## WHAT NEEDS TO BE DONE
All lines below containing the string "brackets" are to be copied.

━━━━━━━━━━━━━━━━

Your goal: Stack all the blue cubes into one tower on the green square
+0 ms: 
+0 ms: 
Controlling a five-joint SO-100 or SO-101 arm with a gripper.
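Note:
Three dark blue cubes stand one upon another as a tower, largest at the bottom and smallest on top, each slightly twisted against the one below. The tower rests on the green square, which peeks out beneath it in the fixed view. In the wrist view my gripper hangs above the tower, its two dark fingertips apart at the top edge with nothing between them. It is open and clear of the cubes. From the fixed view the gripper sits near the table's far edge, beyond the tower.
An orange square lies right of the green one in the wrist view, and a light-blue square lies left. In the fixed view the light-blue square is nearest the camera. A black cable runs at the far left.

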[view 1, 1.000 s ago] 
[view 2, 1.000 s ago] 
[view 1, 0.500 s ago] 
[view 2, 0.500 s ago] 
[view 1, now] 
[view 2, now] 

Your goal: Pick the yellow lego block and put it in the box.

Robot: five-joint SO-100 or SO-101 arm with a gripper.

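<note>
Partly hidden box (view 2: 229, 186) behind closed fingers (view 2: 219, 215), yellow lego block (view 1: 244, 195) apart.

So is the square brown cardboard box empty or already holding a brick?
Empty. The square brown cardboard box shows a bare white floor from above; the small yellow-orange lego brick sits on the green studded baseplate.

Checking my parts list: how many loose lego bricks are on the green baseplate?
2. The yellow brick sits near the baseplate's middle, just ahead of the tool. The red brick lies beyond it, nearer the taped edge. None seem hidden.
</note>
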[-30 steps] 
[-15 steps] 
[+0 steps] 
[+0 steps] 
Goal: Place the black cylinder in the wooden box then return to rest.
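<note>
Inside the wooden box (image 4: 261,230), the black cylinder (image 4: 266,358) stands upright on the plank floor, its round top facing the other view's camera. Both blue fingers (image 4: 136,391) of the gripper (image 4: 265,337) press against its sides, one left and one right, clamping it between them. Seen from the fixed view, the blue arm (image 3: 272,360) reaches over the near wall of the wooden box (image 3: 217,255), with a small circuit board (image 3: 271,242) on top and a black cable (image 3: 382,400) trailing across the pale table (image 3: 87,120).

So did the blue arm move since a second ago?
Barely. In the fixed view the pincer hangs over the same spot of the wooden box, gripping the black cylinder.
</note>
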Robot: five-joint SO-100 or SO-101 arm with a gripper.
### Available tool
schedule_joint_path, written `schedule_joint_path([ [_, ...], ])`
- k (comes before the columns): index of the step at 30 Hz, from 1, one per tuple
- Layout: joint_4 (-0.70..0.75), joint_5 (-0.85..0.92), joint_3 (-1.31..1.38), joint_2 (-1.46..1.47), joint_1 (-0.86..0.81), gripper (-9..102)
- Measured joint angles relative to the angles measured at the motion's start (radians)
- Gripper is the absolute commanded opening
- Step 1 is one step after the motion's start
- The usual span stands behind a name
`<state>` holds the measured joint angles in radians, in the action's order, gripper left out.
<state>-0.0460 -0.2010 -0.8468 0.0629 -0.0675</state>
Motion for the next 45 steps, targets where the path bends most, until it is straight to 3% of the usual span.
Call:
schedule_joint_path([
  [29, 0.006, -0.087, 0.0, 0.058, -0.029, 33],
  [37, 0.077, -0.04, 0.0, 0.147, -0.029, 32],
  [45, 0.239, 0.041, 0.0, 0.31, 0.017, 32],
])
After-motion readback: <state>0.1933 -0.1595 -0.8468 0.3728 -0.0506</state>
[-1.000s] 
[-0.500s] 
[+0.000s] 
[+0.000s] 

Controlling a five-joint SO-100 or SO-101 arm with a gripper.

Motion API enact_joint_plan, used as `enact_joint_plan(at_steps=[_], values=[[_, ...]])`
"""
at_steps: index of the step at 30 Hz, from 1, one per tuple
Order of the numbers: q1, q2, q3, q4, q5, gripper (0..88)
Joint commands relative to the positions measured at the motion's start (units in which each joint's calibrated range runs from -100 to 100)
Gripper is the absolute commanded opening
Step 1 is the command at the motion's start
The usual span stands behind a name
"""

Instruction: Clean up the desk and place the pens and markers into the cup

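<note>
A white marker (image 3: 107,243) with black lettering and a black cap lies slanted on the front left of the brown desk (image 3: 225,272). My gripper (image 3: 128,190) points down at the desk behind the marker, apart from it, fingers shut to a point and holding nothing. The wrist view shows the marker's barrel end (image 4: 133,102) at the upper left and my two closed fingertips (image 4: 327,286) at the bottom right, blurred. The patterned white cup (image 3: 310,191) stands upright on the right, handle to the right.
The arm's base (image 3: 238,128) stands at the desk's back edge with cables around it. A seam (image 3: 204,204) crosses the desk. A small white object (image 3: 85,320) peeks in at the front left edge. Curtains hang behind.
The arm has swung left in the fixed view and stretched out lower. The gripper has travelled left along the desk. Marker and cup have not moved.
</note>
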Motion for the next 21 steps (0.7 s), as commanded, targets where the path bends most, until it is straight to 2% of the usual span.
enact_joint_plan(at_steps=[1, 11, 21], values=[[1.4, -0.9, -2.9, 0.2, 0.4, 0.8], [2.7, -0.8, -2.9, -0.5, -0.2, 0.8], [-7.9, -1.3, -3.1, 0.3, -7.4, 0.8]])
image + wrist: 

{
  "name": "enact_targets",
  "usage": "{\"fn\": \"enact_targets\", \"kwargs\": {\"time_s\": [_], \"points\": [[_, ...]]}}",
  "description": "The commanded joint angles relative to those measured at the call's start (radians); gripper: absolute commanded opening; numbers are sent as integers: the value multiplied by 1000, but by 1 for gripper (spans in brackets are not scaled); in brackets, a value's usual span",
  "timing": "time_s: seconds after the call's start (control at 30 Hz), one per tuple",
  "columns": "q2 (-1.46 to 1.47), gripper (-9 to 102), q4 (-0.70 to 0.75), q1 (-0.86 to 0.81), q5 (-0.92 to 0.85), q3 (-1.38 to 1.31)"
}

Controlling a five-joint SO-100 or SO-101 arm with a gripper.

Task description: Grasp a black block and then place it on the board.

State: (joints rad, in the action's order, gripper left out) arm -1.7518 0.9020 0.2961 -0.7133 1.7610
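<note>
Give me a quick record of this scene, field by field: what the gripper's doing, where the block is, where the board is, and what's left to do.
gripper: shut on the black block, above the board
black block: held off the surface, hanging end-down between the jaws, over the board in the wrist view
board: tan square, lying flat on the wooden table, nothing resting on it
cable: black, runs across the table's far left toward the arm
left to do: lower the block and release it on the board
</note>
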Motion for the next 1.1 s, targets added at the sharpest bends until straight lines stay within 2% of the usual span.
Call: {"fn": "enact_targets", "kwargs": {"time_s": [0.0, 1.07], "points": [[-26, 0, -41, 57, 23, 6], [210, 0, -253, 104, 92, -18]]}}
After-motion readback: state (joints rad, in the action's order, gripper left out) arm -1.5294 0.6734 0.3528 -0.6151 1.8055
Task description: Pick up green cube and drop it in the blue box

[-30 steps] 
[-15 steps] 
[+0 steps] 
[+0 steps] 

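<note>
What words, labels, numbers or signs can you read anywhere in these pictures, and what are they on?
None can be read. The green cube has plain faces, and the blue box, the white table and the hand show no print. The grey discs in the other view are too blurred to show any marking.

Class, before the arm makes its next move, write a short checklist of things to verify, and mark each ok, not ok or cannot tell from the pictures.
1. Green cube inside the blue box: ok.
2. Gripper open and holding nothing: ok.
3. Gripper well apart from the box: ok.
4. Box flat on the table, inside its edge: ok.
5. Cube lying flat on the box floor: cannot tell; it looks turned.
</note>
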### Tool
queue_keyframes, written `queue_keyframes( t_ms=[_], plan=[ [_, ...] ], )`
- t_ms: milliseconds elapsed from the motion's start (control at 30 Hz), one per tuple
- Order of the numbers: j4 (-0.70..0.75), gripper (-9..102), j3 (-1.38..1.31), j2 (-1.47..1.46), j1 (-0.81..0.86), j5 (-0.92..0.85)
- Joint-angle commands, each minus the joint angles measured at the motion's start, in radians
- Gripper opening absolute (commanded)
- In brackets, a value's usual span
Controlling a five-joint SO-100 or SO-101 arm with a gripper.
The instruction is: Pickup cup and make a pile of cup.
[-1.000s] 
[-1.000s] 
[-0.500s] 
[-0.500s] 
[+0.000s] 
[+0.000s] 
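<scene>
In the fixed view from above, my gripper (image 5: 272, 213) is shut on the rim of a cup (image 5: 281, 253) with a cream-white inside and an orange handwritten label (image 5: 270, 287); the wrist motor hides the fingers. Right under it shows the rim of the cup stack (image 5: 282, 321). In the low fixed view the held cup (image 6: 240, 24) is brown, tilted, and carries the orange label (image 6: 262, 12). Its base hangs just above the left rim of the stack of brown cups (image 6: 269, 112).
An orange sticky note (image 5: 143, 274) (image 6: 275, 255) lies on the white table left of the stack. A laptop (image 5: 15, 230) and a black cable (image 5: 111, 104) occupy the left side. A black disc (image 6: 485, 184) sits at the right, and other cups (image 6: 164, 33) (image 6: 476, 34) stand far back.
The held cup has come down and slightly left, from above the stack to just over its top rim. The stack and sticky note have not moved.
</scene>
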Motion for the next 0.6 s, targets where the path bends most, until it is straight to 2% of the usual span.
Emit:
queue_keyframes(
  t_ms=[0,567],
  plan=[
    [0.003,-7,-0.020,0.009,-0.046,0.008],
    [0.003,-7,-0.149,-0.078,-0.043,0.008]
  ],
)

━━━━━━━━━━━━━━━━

## SOLUTION TO THIS TASK
  "description": "The commanded joint angles relative to those measured at the call's start (radians); gripper: absolute commanded opening; numbers are sent as integers: the value multiplied by 1000, but by 1 for gripper (spans in brackets are not scaled); in brackets, a value's usual span",
- In brackets, a value's usual span

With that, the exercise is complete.